His reflection in the glass gives him away.

Chapter 22

Ollie is drunk. The George and Vulture is a block behind him, perhaps two. Maybe three. He chokes back a burning finger of bile squeezed up from his stomach, stumbles over the jutting lip of a cobblestone, steadies himself against the sooty brick of a building—or is it a wall? He had set off for the river to clear his head—a simple excursion—but his rudderless brain has steered him into a murky backwater of dark, stinking alleys that twist like the entrails of a great beast. As he coughs and dizzyingly turns around, searching for some marker, some indication of where he is, an awful panic seizes him. He cannot remember which way is forward. Another alley converges on this point.
That way?
The stench of garbage and human waste surrounds him like a fog and he chokes, falls to his knees, heaves up a sour stew of old wine and chewed sausage, wipes a string of vomit from his mouth, and finally sits down in the filth, leaning against the cold brick wall where he passes out.
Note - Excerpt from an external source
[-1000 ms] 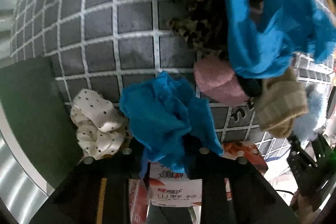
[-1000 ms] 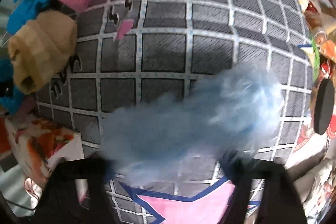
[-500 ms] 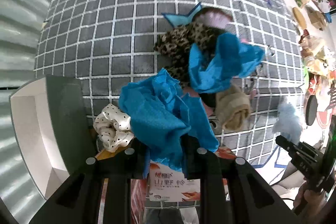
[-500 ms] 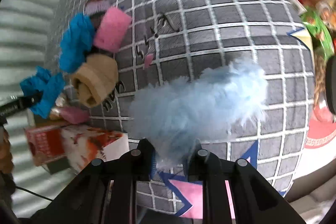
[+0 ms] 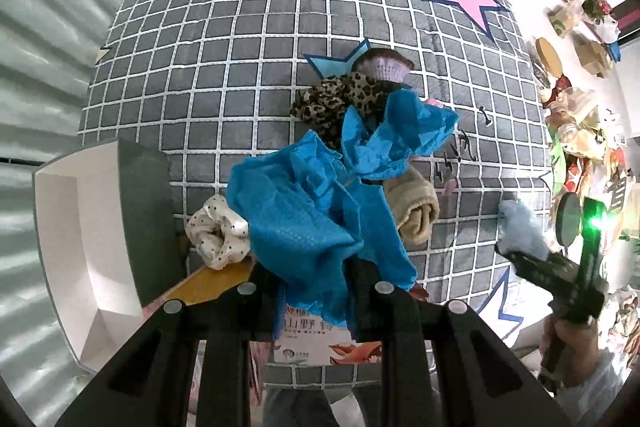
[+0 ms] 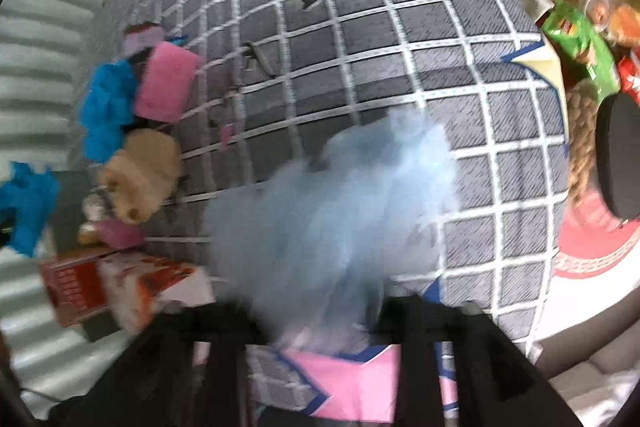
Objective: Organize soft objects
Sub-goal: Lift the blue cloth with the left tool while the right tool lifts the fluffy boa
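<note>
My left gripper (image 5: 316, 291) is shut on a bright blue mesh cloth (image 5: 304, 219) and holds it above the checked grey mat (image 5: 240, 39). My right gripper (image 6: 320, 311) is shut on a fluffy pale blue piece (image 6: 340, 195), which also shows in the left wrist view (image 5: 522, 227). On the mat lie a second blue cloth (image 5: 404, 131), a leopard-print piece (image 5: 340, 99), a tan roll (image 5: 416, 211), a lilac knitted piece (image 5: 384, 69) and a white dotted scrunchie (image 5: 216, 231). A pink sponge (image 6: 166, 87) shows in the right wrist view.
An open box with a white inside (image 5: 84, 227) stands at the mat's left edge. A printed carton (image 6: 116, 287) lies at the near edge. Shelves of jars and packets (image 5: 580, 131) crowd the right side. A corrugated wall (image 5: 36, 47) stands on the left.
Both grippers have lifted away from the mat with their pieces. The left wrist view now takes in the whole mat and the open box. The right gripper has swung, blurring its view.
</note>
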`<state>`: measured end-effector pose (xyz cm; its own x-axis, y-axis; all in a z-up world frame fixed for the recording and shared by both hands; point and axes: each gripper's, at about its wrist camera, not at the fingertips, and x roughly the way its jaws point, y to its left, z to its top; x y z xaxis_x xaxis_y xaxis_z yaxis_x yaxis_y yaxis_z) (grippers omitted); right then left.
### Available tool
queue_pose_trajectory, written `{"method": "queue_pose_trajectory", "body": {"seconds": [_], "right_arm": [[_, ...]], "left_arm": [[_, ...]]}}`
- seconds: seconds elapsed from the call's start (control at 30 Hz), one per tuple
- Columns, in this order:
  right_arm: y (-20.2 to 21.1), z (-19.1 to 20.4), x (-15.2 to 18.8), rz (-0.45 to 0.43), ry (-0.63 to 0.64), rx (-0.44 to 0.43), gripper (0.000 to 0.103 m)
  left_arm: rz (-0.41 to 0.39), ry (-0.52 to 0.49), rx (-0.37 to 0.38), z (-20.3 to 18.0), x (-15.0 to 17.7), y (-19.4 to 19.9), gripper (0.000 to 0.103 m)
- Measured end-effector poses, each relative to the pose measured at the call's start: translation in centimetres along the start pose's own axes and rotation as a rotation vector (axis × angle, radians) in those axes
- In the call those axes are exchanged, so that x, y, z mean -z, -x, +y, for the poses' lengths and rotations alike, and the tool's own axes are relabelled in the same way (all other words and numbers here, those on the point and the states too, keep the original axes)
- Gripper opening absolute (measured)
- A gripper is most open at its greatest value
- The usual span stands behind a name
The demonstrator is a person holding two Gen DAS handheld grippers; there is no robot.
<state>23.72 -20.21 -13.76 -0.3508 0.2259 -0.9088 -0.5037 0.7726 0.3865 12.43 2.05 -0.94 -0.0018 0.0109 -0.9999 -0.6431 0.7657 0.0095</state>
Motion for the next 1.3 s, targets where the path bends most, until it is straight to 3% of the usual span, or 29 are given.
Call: {"method": "queue_pose_trajectory", "body": {"seconds": [0.07,0.23,0.37,0.57,0.6,0.67,0.73,0.9,1.1,1.2,1.23,1.27,1.3], "right_arm": [[-0.1,-0.2,-0.7,-0.013,-0.008,0.004,0.08],[-0.1,-2.2,-1.9,-0.002,-0.19,-0.147,0.08],[-0.8,-2.3,-3.4,-0.016,-0.221,-0.111,0.08],[-2.0,-0.6,-6.3,-0.079,-0.145,0.034,0.08],[-1.9,-0.1,-6.6,-0.086,-0.119,0.059,0.076],[-1.7,0.6,-7.4,-0.095,-0.058,0.106,0.049],[-1.2,0.5,-7.9,-0.097,-0.051,0.062,0.03],[2.0,1.3,-8.7,-0.138,-0.004,0.02,0.026],[4.2,3.1,-7.3,-0.198,0.039,-0.014,0.026],[4.9,2.7,-6.5,-0.224,0.052,-0.015,0.027],[5.2,2.3,-6.1,-0.226,0.051,-0.019,0.033],[5.2,2.2,-6.7,-0.216,0.041,-0.026,0.06],[5.0,2.1,-6.6,-0.217,0.036,-0.018,0.075]], "left_arm": [[-0.003,-0.007,-0.005,-0.4,0.6,0.9,0.025],[-0.009,-0.003,0.003,-0.8,1.4,1.5,0.025],[-0.016,-0.013,-0.004,-1.4,1.8,1.9,0.025],[-0.003,-0.034,-0.029,-2.2,2.9,2.2,0.025],[-0.002,-0.037,-0.034,-2.2,3.1,2.2,0.025],[-0.005,-0.037,-0.046,-2.0,3.3,2.4,0.025],[-0.011,-0.026,-0.048,-1.7,3.3,2.5,0.025],[-0.022,-0.012,-0.05,-1.9,3.2,2.5,0.025],[-0.026,-0.055,-0.043,-3.5,3.4,2.5,0.025],[-0.026,-0.068,-0.039,-3.9,3.6,2.6,0.026],[-0.027,-0.069,-0.041,-3.9,3.6,2.7,0.026],[-0.028,-0.068,-0.041,-3.9,3.6,2.8,0.026],[-0.029,-0.064,-0.039,-3.8,3.5,2.9,0.026]]}}
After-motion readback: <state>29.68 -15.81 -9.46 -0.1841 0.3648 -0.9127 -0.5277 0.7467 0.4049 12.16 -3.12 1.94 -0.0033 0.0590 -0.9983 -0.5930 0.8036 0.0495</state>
He dreams of his mother. She is on the deck of a ship, waving. At him—no, at a gathering of Evangelicals on the shore, admirers who wave back and blow their loving kisses in her direction. Ollie stands alone on a bridge, watching the ship, watching the crowd, watching his mother steam away. His mother—she is not alone. She stands with her arm around Jalal, who is still twelve years old. Standing behind them in her beautiful green gown is Mum. They are leaving, all of them. Abandoning him. So happy they seem! So eager to get on with their new lives in their new destination. Ollie waves frantically, trying to get their attention, but they don’t notice. Or don’t care. At last he can no longer see them—only the silhouette of the ship. He sinks to the floor of the bridge, sitting there for a moment silently, sadly, then lying down, his back pressing against the cold iron platform.

Oh yes, he is lost.

A seagull lands on him and starts to peck at his chest. It hurts! His hands flail, trying to slap the gull away.

Not a gull!
A snake.

No, a
stick
poking him in the ribs.
Get it away!

He grabs the stick, opens his eyes. The world is dark and blurry, his head swirling. The ship’s bridge is gone. He is in a dark alley, holding a stick that wiggles and prods. A shadowy face looms over him. The filthy face of a boy.

“He’s alive, I told ya.”

The voice is young, a child’s. There are more faces staring at him, half-moons in the dim light. And more children’s laughter.

“Hey mister, whatcha doin’ ‘ere?

“Drunk, ‘e is. Get ‘is money.”

The jostling stick grows dead in Ollie’s hand. A mouse is in his pocket, wiggling. He grabs it.
A hand.
A tiny hand!

“Ouch!”

They are stealing his money! Slowly, Ollie’s brain begins to engage. He grasps the hand firmly, but it fights to get away. Suddenly he is beaten by more sticks, a full-body bastinado. He lets the hand go and the faces retreat.

The thrashing stops. The boys are seven, maybe eight years old. A half-dozen of them. They point their sticks at him threateningly.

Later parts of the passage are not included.